The simple numbers are to demonstrate clearly that the power of such a distributive enterprise is easily $100k/person/year, whether in Missouri, Brooklyn, or Gabon. We are well on our way to demonstrating this in practice at Factor e Farm.

Unreasonable Economics - OSE's Distributive Enterprise Guidelines

Much of the discussion in the open source community ends at open blueprints, but not training of your own competitors based on the economic significance of those blueprints. Yet that's specifically what OSE is doing because of its ethical commitment to mutually assured abundance. OSE's role is to blend open source with enterprise development - to generate a new type of social entrepreneur - the Distributive Entrepreneur.

Approach to Collaboration

The distributive enterprise concept is a radical experiment at operating with zero competitive waste. This means:

  • Publishing early and often, especially if there is a good chance of 'being ripped off.' If someone else is capable of producing a viral, fully open source design, that can only help. This is relevant even for patent trolling - where someone uses our work to make derivatives that are patented. For one, any future derivatives must likewise be open source, so OSE would be protected, and defensive institutions such as Creative Commons, Electronic Frontiers Foundation, Peer to Peer Foundation, and Wikileaks should be engaged in defending the freedom of information.

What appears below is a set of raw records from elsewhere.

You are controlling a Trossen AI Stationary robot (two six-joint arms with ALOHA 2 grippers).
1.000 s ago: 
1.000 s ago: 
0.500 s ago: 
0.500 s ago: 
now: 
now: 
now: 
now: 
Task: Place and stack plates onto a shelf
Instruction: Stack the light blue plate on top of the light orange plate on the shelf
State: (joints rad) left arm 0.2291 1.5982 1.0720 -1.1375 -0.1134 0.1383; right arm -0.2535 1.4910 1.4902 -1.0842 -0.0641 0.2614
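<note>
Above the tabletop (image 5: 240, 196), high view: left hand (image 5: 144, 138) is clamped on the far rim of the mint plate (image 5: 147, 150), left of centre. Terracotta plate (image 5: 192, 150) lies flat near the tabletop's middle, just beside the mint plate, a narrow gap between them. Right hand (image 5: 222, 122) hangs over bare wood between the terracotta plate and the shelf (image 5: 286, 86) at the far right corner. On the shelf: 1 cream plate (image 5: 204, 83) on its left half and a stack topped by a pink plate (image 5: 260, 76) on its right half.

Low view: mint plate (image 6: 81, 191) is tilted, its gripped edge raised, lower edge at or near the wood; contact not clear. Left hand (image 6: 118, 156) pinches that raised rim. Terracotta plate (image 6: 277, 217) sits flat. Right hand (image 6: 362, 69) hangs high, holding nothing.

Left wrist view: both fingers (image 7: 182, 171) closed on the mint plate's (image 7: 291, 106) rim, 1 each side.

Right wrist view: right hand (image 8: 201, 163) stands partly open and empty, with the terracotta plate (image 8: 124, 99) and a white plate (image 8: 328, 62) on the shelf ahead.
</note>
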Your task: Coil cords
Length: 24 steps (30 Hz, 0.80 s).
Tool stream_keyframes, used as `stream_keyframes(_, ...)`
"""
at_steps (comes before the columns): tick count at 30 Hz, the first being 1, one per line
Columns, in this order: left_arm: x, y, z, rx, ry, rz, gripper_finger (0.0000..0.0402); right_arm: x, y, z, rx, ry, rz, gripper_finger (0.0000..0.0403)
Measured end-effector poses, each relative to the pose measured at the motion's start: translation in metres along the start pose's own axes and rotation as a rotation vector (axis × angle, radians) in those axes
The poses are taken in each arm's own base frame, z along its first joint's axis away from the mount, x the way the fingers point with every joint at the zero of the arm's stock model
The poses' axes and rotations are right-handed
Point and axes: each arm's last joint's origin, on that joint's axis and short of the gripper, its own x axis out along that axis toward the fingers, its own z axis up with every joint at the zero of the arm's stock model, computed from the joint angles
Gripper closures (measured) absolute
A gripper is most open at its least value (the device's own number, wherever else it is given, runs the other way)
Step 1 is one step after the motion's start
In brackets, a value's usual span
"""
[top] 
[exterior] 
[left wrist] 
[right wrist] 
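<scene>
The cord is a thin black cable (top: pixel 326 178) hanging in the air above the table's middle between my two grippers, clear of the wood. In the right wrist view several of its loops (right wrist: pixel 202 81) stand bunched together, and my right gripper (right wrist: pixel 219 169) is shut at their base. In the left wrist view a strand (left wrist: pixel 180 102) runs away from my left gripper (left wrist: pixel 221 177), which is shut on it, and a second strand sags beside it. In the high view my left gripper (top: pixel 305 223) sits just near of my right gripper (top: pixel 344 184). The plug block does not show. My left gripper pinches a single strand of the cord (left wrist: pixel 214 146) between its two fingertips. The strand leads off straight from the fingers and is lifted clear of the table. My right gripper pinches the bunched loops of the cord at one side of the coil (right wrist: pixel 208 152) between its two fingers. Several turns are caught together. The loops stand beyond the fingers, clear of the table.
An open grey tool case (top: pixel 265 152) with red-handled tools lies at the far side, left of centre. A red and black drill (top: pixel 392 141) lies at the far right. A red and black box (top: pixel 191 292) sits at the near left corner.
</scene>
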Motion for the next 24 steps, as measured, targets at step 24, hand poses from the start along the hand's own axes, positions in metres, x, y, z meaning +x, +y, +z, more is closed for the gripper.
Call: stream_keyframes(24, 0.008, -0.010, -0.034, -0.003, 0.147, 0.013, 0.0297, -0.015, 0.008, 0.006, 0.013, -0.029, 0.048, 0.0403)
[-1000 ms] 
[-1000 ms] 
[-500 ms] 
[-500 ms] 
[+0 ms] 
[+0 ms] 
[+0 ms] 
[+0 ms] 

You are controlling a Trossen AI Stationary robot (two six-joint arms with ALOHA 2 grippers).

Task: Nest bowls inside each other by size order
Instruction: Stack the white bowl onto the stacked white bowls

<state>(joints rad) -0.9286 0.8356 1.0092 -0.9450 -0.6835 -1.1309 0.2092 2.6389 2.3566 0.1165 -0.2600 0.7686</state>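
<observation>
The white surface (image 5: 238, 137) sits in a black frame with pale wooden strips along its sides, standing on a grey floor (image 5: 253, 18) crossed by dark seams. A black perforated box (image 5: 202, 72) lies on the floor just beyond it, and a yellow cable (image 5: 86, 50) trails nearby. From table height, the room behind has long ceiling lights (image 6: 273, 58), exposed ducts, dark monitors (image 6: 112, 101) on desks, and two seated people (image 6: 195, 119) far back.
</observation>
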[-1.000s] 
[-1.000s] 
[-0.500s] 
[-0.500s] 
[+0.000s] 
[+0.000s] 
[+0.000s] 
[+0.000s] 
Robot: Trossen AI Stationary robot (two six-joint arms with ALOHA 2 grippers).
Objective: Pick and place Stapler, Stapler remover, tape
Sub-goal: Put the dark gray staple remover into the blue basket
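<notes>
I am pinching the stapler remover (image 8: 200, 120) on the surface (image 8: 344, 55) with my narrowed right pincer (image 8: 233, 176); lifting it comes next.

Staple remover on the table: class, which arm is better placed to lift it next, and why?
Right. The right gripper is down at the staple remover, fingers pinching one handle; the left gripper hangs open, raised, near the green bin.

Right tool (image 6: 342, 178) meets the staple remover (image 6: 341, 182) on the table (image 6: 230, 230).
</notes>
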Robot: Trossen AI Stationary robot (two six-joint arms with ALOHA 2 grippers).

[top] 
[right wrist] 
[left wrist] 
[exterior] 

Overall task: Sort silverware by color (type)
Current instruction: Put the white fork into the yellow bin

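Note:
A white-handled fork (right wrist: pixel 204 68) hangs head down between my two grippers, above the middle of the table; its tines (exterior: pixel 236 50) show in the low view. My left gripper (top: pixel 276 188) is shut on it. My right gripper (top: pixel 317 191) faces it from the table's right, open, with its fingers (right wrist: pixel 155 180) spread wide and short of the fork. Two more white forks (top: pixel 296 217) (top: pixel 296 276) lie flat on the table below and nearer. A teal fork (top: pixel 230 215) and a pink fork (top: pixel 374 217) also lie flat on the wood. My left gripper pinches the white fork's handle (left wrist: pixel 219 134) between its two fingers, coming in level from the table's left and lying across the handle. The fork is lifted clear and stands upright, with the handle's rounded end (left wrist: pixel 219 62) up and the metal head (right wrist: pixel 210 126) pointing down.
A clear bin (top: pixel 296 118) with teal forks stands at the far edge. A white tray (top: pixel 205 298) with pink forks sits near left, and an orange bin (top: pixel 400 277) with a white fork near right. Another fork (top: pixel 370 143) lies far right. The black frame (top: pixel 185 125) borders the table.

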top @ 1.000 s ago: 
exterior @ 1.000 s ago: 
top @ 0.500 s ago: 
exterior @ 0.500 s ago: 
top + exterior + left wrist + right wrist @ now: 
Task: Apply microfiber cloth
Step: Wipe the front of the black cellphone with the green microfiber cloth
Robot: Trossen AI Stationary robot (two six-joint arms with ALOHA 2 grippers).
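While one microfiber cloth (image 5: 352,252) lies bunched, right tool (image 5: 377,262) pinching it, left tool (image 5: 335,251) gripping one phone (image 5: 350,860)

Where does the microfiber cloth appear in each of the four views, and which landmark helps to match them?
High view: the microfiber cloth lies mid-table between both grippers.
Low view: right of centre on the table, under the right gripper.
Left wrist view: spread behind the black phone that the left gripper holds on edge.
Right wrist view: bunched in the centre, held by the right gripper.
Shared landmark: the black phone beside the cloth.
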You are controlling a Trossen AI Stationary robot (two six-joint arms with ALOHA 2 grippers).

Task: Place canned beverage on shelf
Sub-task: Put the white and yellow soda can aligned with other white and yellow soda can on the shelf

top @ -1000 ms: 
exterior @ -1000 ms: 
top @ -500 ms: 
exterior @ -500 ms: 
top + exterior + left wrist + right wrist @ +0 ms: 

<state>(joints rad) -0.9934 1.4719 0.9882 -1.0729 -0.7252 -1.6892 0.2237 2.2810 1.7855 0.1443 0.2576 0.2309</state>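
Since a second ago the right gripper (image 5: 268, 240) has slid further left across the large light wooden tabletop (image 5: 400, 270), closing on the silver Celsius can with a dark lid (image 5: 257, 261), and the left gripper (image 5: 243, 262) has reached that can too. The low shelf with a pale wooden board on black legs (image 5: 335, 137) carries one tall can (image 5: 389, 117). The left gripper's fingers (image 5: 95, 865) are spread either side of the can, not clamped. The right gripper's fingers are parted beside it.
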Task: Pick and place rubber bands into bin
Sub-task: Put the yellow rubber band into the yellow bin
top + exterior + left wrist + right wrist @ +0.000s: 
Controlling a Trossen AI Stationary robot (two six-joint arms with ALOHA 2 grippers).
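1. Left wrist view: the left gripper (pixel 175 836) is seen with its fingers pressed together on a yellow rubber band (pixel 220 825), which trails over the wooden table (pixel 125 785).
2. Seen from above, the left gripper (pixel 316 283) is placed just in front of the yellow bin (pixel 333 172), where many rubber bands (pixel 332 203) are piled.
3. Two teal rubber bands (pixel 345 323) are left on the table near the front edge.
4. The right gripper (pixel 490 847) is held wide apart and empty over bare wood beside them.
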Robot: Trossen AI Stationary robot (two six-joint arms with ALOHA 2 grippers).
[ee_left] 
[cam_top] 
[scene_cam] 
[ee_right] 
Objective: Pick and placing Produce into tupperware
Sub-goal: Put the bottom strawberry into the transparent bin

Second, if someone takes our work and builds on it - if the improvements are shared alike, then everyone benefits.

Third, if such improvements are made, that can only help the case for Distributive Enterprise.

The question is how this plays out in practice, whether defectors spoil the game for the super-cooperators. Game theory (reference to Super-cooperators, the book) indicates that defectors do not stand to win in a game motivated by ethical concerns.

But most importantly, the question here revolves around our individual responsibility. Is each one of us willing to play their part in not contributing to a legalistic dog eats dog approach to innovation. The choice is ours: to be dominated by ethics or by greed.

Everything about this issue we have already learned in kindergarten. It's up to us how we play as adults.